Data excerpt:
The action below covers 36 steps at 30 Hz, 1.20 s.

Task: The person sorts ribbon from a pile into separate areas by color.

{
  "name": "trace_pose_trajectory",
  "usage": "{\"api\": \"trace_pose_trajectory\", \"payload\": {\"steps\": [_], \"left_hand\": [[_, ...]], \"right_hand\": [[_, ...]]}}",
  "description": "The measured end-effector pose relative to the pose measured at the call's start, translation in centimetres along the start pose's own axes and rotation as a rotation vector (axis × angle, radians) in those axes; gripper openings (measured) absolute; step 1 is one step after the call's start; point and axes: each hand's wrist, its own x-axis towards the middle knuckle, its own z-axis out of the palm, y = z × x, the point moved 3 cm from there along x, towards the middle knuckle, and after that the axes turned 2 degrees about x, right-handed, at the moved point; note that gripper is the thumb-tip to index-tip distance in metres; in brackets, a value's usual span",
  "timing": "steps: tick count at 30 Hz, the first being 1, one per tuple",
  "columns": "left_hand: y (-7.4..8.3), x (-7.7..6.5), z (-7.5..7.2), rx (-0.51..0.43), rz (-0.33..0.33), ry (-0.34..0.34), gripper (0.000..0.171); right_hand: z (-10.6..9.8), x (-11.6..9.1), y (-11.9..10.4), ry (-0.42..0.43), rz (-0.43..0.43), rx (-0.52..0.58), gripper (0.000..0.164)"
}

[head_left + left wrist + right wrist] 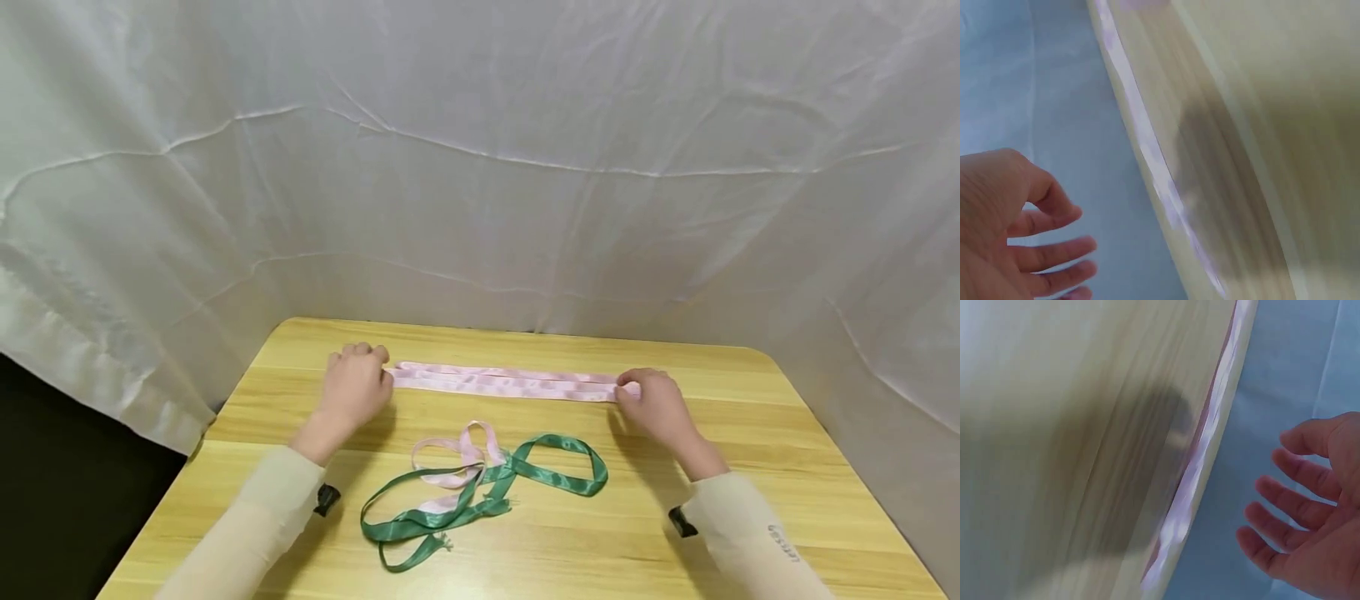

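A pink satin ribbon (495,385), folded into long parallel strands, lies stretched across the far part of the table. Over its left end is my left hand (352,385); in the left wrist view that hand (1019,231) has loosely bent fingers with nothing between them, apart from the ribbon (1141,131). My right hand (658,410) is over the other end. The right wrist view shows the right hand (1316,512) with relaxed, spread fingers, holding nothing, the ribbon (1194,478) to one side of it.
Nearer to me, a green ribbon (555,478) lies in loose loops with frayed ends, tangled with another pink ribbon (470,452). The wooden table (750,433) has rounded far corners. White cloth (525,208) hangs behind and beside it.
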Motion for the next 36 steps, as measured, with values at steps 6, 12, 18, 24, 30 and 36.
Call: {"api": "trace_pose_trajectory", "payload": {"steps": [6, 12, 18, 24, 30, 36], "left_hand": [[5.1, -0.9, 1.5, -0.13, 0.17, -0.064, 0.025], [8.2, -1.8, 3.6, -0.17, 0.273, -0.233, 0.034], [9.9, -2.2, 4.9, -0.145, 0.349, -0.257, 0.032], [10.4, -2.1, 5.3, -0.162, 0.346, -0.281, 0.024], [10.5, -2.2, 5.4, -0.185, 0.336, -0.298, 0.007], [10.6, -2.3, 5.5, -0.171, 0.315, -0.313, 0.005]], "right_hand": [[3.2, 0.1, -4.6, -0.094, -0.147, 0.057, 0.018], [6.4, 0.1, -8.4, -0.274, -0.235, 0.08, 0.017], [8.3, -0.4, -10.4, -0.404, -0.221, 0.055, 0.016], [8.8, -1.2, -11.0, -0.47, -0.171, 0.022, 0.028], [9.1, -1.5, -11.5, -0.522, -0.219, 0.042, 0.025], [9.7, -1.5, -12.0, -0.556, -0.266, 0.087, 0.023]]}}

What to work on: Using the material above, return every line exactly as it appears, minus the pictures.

Answer section:
The action below covers 36 steps at 30 Hz, 1.20 s.

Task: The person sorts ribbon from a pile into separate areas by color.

{
  "name": "trace_pose_trajectory",
  "usage": "{\"api\": \"trace_pose_trajectory\", \"payload\": {\"steps\": [_], \"left_hand\": [[_, ...]], \"right_hand\": [[_, ...]]}}",
  "description": "The measured end-effector pose relative to the pose measured at the call's start, translation in centimetres along the start pose's own axes and rotation as a rotation vector (axis × angle, radians) in those axes; gripper openings (measured) absolute; step 1 is one step after the call's start; point and axes: each hand's wrist, its own x-axis towards the middle knuckle, its own z-axis out of the palm, y = z × x, the point moved 3 cm from there along x, towards the middle knuckle, and after that the axes turned 2 degrees about x, right-handed, at the moved point; note that gripper is the thumb-tip to index-tip distance in metres; in brackets, a value's usual span",
  "timing": "steps: tick count at 30 Hz, the first being 1, one per tuple",
  "columns": "left_hand: y (-7.4..8.3), x (-7.7..6.5), z (-7.5..7.2), rx (-0.51..0.43), rz (-0.33..0.33), ry (-0.34..0.34), gripper (0.000..0.171); right_hand: z (-10.6..9.8), x (-11.6..9.1), y (-11.9..10.4), ry (-0.42..0.43), rz (-0.43..0.43), rx (-0.52..0.58), gripper (0.000..0.164)"
}

[head_left + left wrist + right wrist] 

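A pink satin ribbon (495,385), folded into long parallel strands, lies stretched across the far part of the table. Over its left end is my left hand (352,385); in the left wrist view that hand (1019,231) has loosely bent fingers with nothing between them, apart from the ribbon (1141,131). My right hand (658,410) is over the other end. The right wrist view shows the right hand (1316,512) with relaxed, spread fingers, holding nothing, the ribbon (1194,478) to one side of it.
Nearer to me, a green ribbon (555,478) lies in loose loops with frayed ends, tangled with another pink ribbon (470,452). The wooden table (750,433) has rounded far corners. White cloth (525,208) hangs behind and beside it.
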Motion for the next 36 steps, as measured, with values at steps 6, 12, 18, 24, 30 and 36.
Call: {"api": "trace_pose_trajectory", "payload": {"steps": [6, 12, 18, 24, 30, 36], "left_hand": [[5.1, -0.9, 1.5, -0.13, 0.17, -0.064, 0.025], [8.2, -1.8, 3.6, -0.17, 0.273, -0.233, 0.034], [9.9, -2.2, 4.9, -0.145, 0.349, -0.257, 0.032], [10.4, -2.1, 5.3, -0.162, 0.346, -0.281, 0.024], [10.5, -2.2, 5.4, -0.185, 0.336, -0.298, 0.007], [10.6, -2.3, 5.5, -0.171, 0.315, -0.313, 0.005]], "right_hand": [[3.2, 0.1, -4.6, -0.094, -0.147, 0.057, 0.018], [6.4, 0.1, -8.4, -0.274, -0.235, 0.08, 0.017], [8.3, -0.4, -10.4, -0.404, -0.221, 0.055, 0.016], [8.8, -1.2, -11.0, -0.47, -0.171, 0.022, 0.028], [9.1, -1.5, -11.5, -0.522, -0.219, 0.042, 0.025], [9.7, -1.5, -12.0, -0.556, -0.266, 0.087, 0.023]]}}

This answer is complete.